34. Donde, ao invés do estatuído na douta Sentença ora recorrida, o prazo de 6 meses, para requerer a alegada execução, na redacção vigente até 1-12-2015, dada pelo Decreto-Lei n.° 214-G/2015, de 2 de Outubro, se haja iniciado a 6 de Novembro 2013 e terminado, atento o disposto na alínea c), do artigo 279.° do Código Civil, às 24 horas do dia 6 de Maio de 2014.

35. Assim, atento o exposto, e com o devido respeito, que é muito, o prazo de 6 meses, para requerer a alegada execução, terminou, atento o disposto na alínea c), do artigo 279.° do Código Civil, às 24 horas do dia 6 de Maio de 2014 e não em 30 de Julho de 2014.

36. E tendo a acção de execução dado entrada em Juízo, somente em 26 de Junho de 2014, resulta peremptório que o pedido de execução é intempestivo, porquanto o prazo de 6 meses, iniciou-se em 6 de Novembro 2013, tendo o mesmo terminado, atento o disposto na alínea c), do artigo 279.° do Código Civil, às 24 horas do dia 6 de Maio de 2014.

- Do erro de julgamento

37. Com o devido respeito, que é muito, ao invés do alegado e sufragado na douta Sentença do Tribunal a quo, a presente acção é intempestiva.

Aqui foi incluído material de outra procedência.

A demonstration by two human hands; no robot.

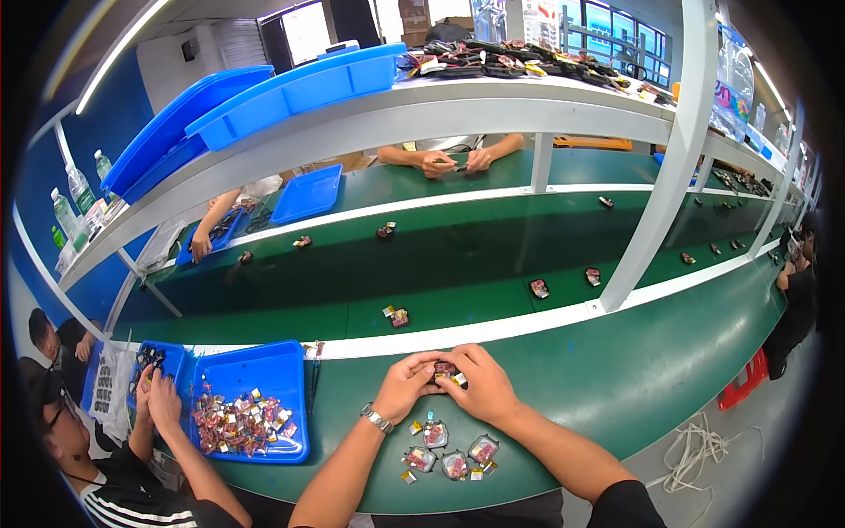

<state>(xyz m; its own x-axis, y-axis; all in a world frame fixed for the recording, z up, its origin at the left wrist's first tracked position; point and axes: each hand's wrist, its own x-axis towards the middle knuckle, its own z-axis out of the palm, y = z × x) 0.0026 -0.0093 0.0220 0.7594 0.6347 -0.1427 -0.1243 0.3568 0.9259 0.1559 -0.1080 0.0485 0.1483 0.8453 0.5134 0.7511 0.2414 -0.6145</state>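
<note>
Both my hands meet over the green bench (pixel 563 396), closed around a small dark plastic housing (pixel 445 370) with a reddish circuit board and a silver-and-yellow battery. My left hand (pixel 407 385) grips its left side; my right hand (pixel 482 387) holds the right side with the fingers bent over it. The fingertips hide part of the housing. Just below my hands, several similar open housings (pixel 454 465) lie grouped on the bench, each with a board inside and a small battery (pixel 408 476) beside or on it.
To the left stands a blue tray (pixel 299 361) of loose boards and batteries. A co-worker's hands (pixel 161 398) work beside it over another blue tray. Beyond a white rail (pixel 370 348), the green conveyor belt (pixel 475 304) carries scattered housings. A white post (pixel 656 176) and loaded shelf rise ahead.
</note>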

38. Dado, como expendido, o prazo de execução espontânea da sentença se iniciar com o trânsito em julgado da mesma que se tem em vista executar e não com a remessa do processo ao Serviço de Finanças competente, face, designadamente, à constatação de, no caso da norma do artigo 146, n.° 2, do CPPT, se estar perante uma norma inconstitucional, como reconhecido nos sobreditos Acórdãos desse Supremo Tribunal Administrativo (STA) de 9-05-2012, de 3-12-2008 e de 2-12-209, na medida em que não se compatibiliza com o disposto no artigo 100° da LGT.

39. Assim, e se assim não for entendido, estar-se-á, então, perante um inexplicável dualismo de critérios, dificilmente compaginável com aquilo que se julga ser o espírito e a letra da lei ou, se quisermos, ainda, com aquilo que esta corporiza, a sua finalidade em termos objectivos.

40. Consubstanciada na imediata e plena reconstituição da situação.

41. Finalidade, essa, que tanto quanto julgamos, aproveita também à Administração, atentos os reflexos positivos para o Erário Público, na medida em que poderá traduzir-se numa reconstituição da situação menos dispendiosa.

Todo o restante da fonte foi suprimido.